Desembargadora Nélia Caminha e demais magistradas da Corte Estadual participaram de evento realizado pela Esmam e que teve como público-alvo, juízas recentemente empossadas

A corregedora-geral de Justiça do Amazonas, desembargadora Nélia Caminha participou, na última quinta-feira (17), do evento virtual “Magistradas no Interior: Lições e Experiências”, promovido pela Escola Superior da Magistratura do Amazonas (Esmam). A mesa-redonda, direcionada às juízas recentemente empossadas no Tribunal de Justiça do Amazonas (TJAM), foi realizada por videoconferência em função das medidas de prevenção à covid-19.

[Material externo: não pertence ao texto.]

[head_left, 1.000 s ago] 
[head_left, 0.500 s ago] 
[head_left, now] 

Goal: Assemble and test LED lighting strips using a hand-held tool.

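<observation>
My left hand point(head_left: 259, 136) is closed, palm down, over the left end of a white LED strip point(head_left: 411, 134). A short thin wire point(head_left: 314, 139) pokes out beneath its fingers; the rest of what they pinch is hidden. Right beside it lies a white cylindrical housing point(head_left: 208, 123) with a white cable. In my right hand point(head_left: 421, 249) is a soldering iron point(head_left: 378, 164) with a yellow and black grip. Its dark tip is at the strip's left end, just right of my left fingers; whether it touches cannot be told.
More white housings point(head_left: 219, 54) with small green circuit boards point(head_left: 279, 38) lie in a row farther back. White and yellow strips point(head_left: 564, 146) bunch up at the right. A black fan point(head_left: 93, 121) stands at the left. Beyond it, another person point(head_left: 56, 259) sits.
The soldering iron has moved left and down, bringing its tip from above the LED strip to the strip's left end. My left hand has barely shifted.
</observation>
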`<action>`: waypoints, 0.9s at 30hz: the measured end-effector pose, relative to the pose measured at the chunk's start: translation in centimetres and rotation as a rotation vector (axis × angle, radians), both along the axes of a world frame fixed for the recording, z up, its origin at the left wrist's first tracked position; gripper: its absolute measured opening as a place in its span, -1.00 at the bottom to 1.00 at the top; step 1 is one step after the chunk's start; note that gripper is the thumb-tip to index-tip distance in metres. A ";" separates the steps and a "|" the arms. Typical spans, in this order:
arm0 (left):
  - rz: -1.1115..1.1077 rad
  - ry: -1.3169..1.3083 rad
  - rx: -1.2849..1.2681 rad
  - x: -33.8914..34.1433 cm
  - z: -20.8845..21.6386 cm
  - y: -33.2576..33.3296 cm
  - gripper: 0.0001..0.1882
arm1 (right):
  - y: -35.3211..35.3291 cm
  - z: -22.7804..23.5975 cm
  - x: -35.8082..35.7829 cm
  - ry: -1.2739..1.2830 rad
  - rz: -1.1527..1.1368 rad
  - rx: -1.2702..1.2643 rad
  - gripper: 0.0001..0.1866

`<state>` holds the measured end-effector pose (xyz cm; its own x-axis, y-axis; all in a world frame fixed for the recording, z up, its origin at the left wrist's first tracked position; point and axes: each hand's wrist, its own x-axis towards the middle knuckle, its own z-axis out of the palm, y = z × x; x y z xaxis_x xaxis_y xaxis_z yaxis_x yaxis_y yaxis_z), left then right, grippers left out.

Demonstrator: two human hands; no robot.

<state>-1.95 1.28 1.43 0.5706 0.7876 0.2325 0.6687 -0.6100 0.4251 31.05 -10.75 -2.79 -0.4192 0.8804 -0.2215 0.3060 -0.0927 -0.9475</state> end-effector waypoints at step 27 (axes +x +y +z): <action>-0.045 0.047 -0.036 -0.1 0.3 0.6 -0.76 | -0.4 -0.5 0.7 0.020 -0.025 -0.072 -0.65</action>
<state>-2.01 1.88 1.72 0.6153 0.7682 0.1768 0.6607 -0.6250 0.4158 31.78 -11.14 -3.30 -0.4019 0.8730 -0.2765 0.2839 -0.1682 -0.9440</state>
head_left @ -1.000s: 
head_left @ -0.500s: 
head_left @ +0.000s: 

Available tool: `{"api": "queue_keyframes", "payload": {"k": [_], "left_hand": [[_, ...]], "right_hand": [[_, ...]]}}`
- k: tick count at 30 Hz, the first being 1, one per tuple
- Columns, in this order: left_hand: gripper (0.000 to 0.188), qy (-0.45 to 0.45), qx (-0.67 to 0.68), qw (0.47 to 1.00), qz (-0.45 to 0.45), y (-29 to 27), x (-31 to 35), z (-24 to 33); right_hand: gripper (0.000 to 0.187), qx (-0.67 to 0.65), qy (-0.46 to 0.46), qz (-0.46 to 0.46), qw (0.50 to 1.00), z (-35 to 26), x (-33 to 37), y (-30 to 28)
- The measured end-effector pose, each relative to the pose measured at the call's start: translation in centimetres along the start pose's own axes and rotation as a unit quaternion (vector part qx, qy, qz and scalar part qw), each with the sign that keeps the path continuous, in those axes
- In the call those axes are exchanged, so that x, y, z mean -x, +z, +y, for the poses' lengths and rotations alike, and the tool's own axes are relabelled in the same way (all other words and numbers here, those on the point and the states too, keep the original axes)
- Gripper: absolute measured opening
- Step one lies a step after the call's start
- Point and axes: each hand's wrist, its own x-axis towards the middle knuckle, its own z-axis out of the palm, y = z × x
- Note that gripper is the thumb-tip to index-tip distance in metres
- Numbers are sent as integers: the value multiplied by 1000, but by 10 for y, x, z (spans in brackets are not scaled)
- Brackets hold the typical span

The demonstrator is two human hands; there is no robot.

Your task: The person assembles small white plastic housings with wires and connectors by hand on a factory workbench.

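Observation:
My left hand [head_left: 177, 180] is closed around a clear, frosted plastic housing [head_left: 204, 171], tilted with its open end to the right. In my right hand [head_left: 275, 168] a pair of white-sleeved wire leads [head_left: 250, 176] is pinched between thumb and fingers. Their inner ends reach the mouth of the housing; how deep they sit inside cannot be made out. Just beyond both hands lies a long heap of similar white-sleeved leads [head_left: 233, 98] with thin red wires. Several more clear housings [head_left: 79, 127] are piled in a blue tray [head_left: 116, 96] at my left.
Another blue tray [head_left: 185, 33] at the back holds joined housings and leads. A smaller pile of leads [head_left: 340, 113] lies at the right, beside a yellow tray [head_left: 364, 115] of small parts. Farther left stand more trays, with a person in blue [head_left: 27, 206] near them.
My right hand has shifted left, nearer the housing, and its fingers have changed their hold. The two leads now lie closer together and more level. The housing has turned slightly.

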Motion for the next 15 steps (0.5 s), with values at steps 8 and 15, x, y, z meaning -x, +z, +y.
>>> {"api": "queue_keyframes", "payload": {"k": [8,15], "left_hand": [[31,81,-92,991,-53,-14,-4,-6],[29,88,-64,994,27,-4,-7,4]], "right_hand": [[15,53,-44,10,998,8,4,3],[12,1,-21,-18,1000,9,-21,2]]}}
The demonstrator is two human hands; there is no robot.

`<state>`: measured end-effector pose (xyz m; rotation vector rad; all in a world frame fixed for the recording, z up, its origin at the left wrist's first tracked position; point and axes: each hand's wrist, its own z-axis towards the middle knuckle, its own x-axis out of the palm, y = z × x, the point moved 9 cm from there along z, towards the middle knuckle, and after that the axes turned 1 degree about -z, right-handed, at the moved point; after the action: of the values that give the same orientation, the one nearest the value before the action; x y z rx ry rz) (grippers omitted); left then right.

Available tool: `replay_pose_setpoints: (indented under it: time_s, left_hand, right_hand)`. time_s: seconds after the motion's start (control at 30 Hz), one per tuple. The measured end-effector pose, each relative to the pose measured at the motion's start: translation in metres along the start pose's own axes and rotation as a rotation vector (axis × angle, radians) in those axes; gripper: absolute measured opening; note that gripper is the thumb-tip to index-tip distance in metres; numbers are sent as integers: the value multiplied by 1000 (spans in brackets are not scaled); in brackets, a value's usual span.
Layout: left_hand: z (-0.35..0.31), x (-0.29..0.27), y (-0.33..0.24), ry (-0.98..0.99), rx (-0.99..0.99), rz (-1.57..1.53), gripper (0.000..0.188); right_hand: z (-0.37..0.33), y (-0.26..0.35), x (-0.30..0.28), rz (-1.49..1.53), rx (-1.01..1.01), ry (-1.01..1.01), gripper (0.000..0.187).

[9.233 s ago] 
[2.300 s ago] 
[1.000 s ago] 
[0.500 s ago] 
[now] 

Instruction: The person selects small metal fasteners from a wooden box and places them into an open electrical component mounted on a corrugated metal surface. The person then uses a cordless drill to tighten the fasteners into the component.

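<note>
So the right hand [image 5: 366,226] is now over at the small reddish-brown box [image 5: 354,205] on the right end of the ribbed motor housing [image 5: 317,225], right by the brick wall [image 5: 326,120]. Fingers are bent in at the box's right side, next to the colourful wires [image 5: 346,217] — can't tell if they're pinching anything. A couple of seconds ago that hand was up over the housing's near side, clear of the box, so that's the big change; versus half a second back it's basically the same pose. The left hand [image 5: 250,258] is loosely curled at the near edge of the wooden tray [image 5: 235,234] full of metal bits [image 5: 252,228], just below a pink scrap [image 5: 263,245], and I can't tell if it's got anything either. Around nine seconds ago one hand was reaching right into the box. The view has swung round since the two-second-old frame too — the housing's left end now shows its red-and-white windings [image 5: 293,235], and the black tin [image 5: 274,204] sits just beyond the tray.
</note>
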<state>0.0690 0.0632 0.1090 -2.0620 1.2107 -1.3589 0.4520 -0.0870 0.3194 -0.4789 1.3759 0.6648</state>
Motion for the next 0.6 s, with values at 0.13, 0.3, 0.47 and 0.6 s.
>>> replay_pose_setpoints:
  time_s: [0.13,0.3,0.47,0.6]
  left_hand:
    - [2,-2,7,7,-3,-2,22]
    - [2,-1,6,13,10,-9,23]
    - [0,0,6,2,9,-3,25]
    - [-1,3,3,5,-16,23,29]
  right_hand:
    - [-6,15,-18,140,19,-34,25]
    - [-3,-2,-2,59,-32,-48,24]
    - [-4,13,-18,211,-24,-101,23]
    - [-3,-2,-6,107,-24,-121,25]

Além da corregedora-geral, compuseram a mesa-redonda as desembargadoras aposentadas Liana Belém e Marinildes Costeira de Mendonça Lima; as desembargadoras Graça Figueiredo, Socorro Guedes, Carla Reis, Onilza Abreu Gerth (juíza convocada para atuar como desembargadora) e Joana Meirelles, vice-diretora da Esmam e mediadora do evento. Todas elas contaram um pouco dos desafios que enfrentaram quando atuaram no interior do estado e das situações que contribuíram para o seu crescimento na magistratura e também como pessoa.

Em seu momento de fala, a corregedora-geral Nélia Caminha pôde compartilhar situações e dificuldades que teve de enfrentar no início da carreira, e desejou às novas magistradas êxito e sucesso nas comarcas do interior.

Atuante na magistratura desde 1989, a desembargadora foi juíza substituta em Humaitá em seu ano de ingresso, e titular nas comarcas de Careiro Castanho e Careiro da Várzea anos depois, já como juíza de Direito de 1ª Entrância.

“Eventos desta natureza são enriquecedores, tanto como ferramenta de integração com as colegas magistradas, quanto como valorização da longa e honrosa carreira de cada uma de nós. Desejo êxito para todas e seguimos trabalhando para uma magistratura cada vez mais forte e agregadora”, afirmou a corregedora-geral.

As demais magistradas que integraram a mesa-redonda, também socializaram experiências e enalteceram o exercício da magistratura como instrumento de cidadania.